With the rise of globalization, and the dispersion of the American Industries, today we can see a rise in the Modernist and Postmodernist movement having a strong foothold in Shadyside where many of the ‘Starchitects’ such as Meier, Gropius and Breuer, and Katselas all built their own vision of how one should dwell, departing vastly from the established vernacular surrounding them, and creating a strong distinction between adapting to life and re-proposing it all together. My series of investigations this semester offers a counter narrative. What if the knowledge of the architect drew on the existing fabric and studies the small acts of families adapting architectural layouts and fronts to their own needs?
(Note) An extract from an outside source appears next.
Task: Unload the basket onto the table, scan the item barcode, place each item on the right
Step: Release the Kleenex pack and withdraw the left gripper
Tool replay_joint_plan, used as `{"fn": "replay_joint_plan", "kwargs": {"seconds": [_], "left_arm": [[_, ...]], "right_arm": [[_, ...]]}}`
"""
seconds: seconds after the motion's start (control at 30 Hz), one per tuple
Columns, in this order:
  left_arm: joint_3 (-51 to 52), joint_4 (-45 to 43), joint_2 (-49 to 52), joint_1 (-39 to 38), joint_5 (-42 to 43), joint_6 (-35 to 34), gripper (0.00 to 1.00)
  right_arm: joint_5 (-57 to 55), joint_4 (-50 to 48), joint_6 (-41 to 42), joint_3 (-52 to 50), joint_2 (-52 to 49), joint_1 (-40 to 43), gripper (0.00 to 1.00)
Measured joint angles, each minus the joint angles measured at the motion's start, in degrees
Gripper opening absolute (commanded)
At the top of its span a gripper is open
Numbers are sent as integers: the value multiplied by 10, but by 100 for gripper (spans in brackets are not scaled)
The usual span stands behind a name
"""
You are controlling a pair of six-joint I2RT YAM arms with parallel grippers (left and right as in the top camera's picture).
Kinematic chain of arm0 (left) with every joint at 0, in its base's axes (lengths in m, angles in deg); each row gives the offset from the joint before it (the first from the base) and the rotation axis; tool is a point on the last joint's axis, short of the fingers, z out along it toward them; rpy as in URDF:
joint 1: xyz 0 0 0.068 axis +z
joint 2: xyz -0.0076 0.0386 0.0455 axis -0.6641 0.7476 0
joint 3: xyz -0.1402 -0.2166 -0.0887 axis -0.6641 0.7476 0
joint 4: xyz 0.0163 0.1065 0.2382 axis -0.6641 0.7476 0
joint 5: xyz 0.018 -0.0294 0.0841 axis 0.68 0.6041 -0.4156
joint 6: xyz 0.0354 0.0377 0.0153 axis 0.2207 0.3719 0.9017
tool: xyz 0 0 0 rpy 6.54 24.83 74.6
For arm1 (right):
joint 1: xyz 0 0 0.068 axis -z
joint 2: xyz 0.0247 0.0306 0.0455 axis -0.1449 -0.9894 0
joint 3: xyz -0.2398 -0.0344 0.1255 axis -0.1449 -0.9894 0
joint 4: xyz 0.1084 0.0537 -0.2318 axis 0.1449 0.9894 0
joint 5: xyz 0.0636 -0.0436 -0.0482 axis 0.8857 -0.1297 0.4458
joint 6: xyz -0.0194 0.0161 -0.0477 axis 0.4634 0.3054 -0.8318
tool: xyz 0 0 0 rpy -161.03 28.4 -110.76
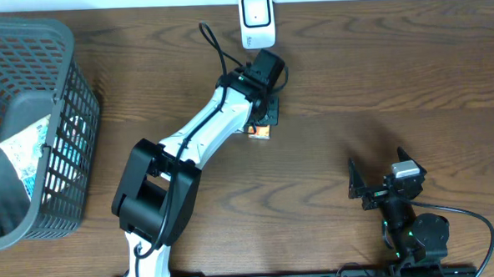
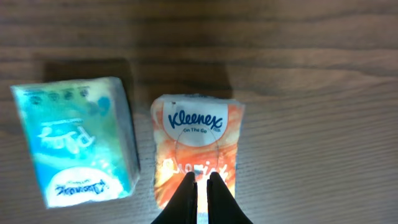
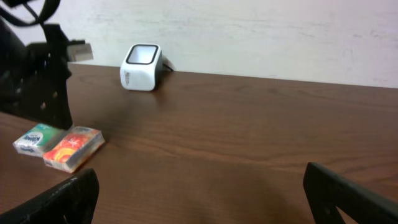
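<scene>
Brown wood-grain desk (image 1: 395, 82), pale wall behind. White scanner (image 1: 256, 19) stands at the middle of the far edge, and a grey mesh basket (image 1: 76, 138) sits at the left edge. The Kleenex pack (image 2: 196, 146), orange, lies flat a little in from the far edge, in front of the scanner, with a teal tissue pack (image 2: 78, 140) just beside it. Left gripper (image 2: 202, 183): fingers pressed almost together, tips at the pack's near end. Cannot tell whether they nip the wrapper. Right gripper (image 3: 199, 180): fingers spread wide, empty, parked near the front edge. Judged step: securing the pick, scan not yet done. Next move calls for a firm hold, a lift clear of the teal pack, then turning the barcode to the scanner window.
</scene>
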Motion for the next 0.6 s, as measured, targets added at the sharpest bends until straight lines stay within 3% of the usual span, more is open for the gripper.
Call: {"fn": "replay_joint_plan", "kwargs": {"seconds": [0.33,0.53,0.6], "left_arm": [[64,-60,0,0,6,2,8],[58,-38,-9,7,7,17,8],[38,-10,-27,18,9,31,17]], "right_arm": [[0,0,0,0,0,0,99],[0,0,0,0,0,0,99],[0,0,0,0,0,0,99]]}}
Using Atelier Bow Wow’s method of research - from on-the-ground field work and rigorous drawing techniques I unpacked how the residential neighborhood nurtures an eco-system of publics and stewardship. The everyday “Da Me” architecture can be thought of as “on '' or “off” as well.  When differentiating between alleyway, front yard, and enclosure, Atelier Bow Wow’s three classifications apply: category, structure, and use.  The overlap between how these different parts of the residence are either “on '' or “off” and how they bleed into the neighborhood block are suggestive of a greater potential of mixed community uses.  
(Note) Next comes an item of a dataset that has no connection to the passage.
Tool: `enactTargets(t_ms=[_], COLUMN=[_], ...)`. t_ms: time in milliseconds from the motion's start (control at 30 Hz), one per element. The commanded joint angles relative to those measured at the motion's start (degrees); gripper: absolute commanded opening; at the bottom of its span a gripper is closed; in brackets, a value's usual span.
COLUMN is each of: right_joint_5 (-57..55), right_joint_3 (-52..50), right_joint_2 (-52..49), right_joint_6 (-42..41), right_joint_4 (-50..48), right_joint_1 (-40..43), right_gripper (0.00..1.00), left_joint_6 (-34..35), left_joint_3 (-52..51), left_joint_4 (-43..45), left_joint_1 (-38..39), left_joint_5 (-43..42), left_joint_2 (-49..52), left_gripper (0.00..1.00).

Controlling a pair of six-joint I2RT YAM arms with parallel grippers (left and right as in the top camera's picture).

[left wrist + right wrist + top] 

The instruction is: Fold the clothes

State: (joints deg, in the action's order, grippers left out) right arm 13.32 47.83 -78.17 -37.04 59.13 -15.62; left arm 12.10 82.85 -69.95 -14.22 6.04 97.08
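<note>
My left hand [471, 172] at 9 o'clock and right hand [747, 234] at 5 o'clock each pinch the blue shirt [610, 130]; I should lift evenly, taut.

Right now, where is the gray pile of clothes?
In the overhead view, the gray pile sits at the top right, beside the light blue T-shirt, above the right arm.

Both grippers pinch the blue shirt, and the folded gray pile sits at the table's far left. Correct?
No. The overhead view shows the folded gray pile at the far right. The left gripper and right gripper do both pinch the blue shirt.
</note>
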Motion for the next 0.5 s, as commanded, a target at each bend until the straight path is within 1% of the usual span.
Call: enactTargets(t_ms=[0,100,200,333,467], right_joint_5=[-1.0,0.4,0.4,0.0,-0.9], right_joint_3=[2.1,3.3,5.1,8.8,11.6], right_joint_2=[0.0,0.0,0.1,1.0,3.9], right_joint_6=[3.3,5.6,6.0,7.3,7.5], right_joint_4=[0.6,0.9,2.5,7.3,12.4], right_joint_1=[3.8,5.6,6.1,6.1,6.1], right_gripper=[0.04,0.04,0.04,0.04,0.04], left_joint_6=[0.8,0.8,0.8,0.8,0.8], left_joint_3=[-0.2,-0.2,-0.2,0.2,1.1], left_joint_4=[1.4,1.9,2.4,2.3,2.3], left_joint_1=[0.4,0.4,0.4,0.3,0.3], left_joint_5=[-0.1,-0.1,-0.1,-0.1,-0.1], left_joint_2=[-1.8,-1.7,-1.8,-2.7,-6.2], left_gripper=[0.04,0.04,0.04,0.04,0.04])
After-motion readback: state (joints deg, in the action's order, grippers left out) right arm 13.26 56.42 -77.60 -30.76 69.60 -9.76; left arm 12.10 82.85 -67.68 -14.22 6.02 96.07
Re-Imagining Pittsburgh’s Food Landscape, Dickson Yau

The Strip District has always played a prominent role in Pittsburgh since its early days. The Strip district had a bustling past that rooted itself, like many other neighborhoods, in the steel industry. The close proximity to the river made it an ideal location for transporting industrial goods. However as the industry expanded, the nearby steep hills prevented the industrial facilities from expanding as the market demanded, as a result, the heavy industrial facilities moved east to where Lawrenceville is today. In the post-industrialist age of the Strip District, it acted as the center of commerce for wholesalers in the tri-state area and more. The convenient proximity to Penn station and the train shed allowed the Strip district to become the first stop for most of the food that goes into Pittsburgh. This led to the creation of the auction hall and freezer building.
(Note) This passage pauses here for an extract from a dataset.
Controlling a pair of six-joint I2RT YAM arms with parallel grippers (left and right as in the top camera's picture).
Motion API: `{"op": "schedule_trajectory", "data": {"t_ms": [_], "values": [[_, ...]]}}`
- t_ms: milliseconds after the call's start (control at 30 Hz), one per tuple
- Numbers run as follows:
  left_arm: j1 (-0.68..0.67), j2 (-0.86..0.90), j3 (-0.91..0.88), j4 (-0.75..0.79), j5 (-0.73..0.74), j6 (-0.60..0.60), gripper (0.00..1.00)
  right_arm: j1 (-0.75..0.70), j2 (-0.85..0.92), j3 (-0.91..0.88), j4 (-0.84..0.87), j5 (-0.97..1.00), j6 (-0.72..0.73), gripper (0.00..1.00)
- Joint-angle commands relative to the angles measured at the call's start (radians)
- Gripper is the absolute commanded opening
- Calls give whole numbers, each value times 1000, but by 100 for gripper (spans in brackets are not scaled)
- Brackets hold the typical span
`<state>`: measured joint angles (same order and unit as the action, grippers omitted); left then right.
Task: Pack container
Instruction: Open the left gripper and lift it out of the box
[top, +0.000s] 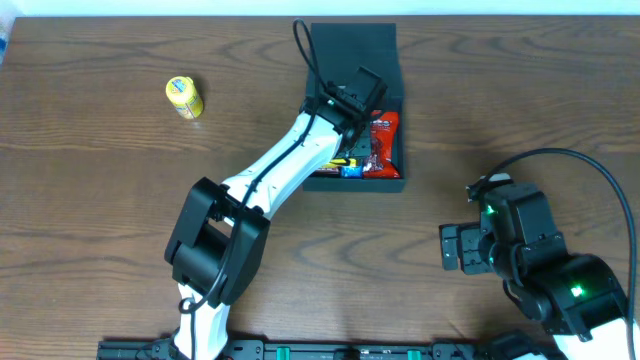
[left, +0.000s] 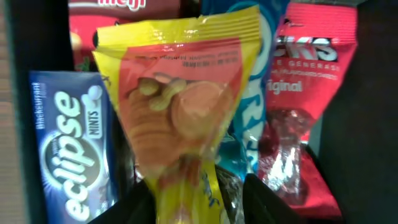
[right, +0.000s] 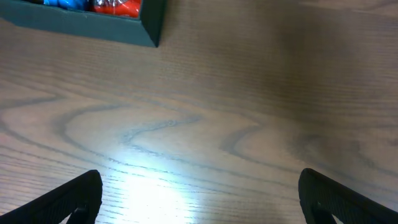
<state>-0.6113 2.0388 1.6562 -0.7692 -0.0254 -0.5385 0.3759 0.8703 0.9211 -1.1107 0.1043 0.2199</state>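
The dark teal container stands open at the back middle of the table, its flap lid folded back. My left gripper reaches down into it. In the left wrist view the gripper is shut on the lower end of a yellow snack packet, over an Eclipse mints pack, a blue packet and a red packet. The red packet also shows in the overhead view. My right gripper is open and empty above bare table, right of the container.
A small yellow snack lies on the table at the far left. A corner of the container shows at the top left of the right wrist view. The container's dark wall is close on the right of the left gripper.
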Motion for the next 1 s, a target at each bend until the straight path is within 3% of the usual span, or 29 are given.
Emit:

With a history deeply rooted in food, the strip district continues to fail at addressing equal access to food.  The residents in Hill district and Bedford Dwelling have low access to food and vehicle access due to poor city planning. Strip District has the ability to support several neighborhoods’ food needs with its culturally diverse and wholesale-priced offerings, the lack of infrastructure to overcome the steep hill has blocked residents' access to one of the basic necessities of human life. Access to food should be a right for all human beings. In my work, I speculate about a future where access to food is prioritized above all else; physical infrastructures are built to connect Strip District and the Hill District. The process of distribution of food and forms of food served are improved to help simplify residents' eating procedures. The surreal world highlights the disparity of food access in Pittsburgh while portraying the strong presence of food in the Strip District.